I have come to a point in both my knowledge absorption and testing many waters to try something that Suzanne from Workout Nirvana put so perfectly. She told me that based on my body’s mass and my activity level AND the effects of years of yo-yo dieting, I need to increase my calorie load. I have essentially fucked up my metabolism from under eating, over eating and the continued cycle of neglect and harm on an already over-stressed obese body.
I KNOW, WTF?
I have done some research and lots and lots of discussion with my Tips of the Scale alumni and this is what it is: Reverse Dieting…
What is reverse dieting?
Reverse dieting is quite simply a period in which calories are increased to maintenance levels or above after extended periods of caloric restriction, essentially you are ‘reversing’ out of your diet, however weight gain is not a goal of reverse dieting. The goal of reverse dieting is to increase calorie intake as high as possible whilst limiting weight gain. It is most likely that an increase in calorie intake along with carbohydrates will cause added water retention and likely weight gain however the gradual nature of the increases prevents significant fat gain. This increase in calorie intake shall serve to maximize your metabolic capacity, making subsequent fat loss efforts much easier after a reverse diet (MACROFIT.com)
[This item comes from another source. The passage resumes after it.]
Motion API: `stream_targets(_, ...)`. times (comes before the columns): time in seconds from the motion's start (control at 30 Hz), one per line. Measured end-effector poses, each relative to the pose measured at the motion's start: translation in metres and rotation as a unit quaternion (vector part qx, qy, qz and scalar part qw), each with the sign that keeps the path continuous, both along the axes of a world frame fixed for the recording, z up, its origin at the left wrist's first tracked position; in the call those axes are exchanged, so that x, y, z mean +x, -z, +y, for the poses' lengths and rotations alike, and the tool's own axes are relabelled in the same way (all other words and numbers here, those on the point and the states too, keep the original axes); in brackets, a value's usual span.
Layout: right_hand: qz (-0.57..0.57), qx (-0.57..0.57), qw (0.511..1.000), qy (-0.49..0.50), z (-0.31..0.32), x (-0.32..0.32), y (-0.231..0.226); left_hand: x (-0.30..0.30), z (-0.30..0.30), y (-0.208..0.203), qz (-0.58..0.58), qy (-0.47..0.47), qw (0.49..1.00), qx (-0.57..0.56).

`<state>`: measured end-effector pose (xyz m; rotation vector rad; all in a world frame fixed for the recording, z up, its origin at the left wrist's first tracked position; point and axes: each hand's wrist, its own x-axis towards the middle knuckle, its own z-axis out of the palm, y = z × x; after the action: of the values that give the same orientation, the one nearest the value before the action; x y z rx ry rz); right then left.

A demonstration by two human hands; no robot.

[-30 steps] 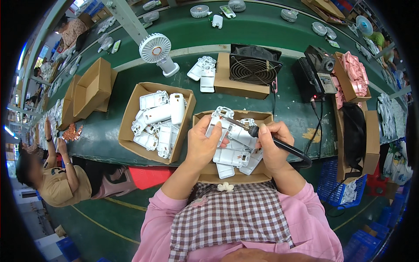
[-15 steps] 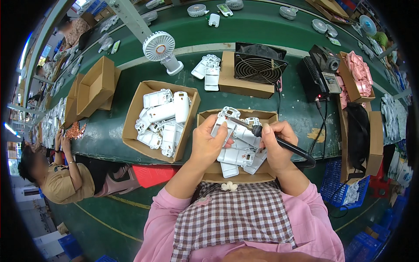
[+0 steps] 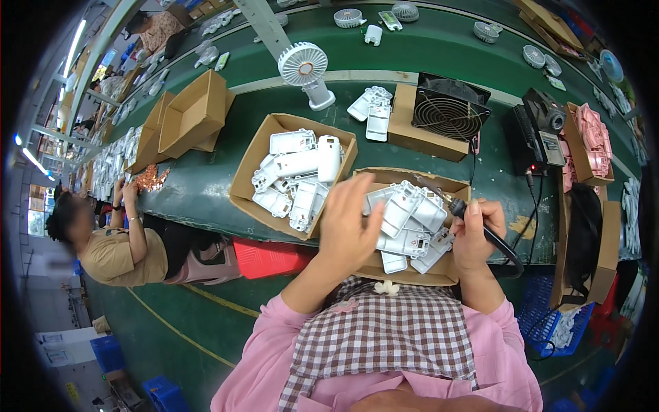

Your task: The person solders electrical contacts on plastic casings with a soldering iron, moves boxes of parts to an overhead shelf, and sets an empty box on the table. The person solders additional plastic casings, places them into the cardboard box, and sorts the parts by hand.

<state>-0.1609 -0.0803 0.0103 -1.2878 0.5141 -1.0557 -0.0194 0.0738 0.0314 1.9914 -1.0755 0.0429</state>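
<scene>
My right hand [image 3: 477, 233] is closed round a soldering iron [image 3: 504, 247], whose tip points to the upper left over a cardboard box [image 3: 439, 278]. White plastic housings [image 3: 399, 211] with small metal parts lie piled in that box. My left hand [image 3: 349, 223] is open, its fingers spread and slightly blurred, above the box's left edge, with nothing in it. To the left stands a second cardboard box [image 3: 246, 192] holding more white housings [image 3: 296, 163].
Behind the boxes are a white handheld fan [image 3: 303, 65], several loose housings [image 3: 377, 118] and a black grilled fan [image 3: 449, 113] against a carton. At right stand a soldering station [image 3: 527, 141] and pink parts [image 3: 592, 134]. A co-worker [image 3: 130, 250] sits at left.
My left hand has let go of a white housing, which now rests on the pile, and has opened and moved left. The iron has drawn back slightly. The whole view has shifted.
</scene>
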Motion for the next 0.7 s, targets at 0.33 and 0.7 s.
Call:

It has been a long time coming. When I first decided to take my head out of my ass, I was on a ‘suggested’ eating plan from my trainer that did not involve any calorie calculations nor any analysis of my body composition vs. this eating plan. I didn’t know any better. But as I have gone through my studies in both Personal Training and Weight Loss and Nutrition, I have had the tools in my hand for some time. What gives? I didn’t believe it. I am, however, open to anything.
My theory is, you don’t know what you don’t know. I had a heated discussion on this topic during my Nutrition course with the instructor. “Well, we don’t advocate calorie counting….”. Well, of course you do. Why calculate someone’s base metabolic rate if you’re not counting what’s going in? Again, what you don’t know you don’t know. If you’re not eating enough or if you’re eating too much, it’s hard to determine the net anything if you’re not counting (this is why things like Jenny Craig and Weight Watchers work – they are pre-planned caloric meals! Spoiler Alert).
For the last six days, I have been increasing my calories, probably not as slowly as is suggested, but I plan on getting up to the extra 600 (I know!) by end of next week. As back to school is slowly approaching, September I can start another round of heavy lifting four times a week and I would like to start swimming and running.
The extra calories has been kinda easy getting in as I have introduced protein mixes that includes healthy fats, carbs and I use a serving and a half of protein. It is working! I am now hungry every two to three hours which means I am fueling my metabolism again and I am burning as I should!
I am just starting to track my macros as well. This will take some time, but I am using MFP to set my goals and as I eat I am seeing where I can fine tune. Find me there as aintoronto. I log everything. Even the Doritos or Chocolate Almond Bark I may nibble on!
What else has happened so far? I feel great. My mid-section is already showing signs of tightening up, and I don’t know if it’s the extra protein, but my muscle definition is looking mighty fine.
Right now, based on light activity every day, my BMR is around 1750 calories. My TDEE is 2100. Once I introduce my strength training in a couple of weeks, my TDEE will increase to 2400 (http://iifym.com/tdee-calculator/). That’s a lot of eats!
Thanks again to Suzanne! And Sam. And JT. And Andrea. And the Jasmins! You all have been an amazing source of information. I am on the officially road to recovery and can honestly counsel my clients “properly” as I so lacked when I started my own journey.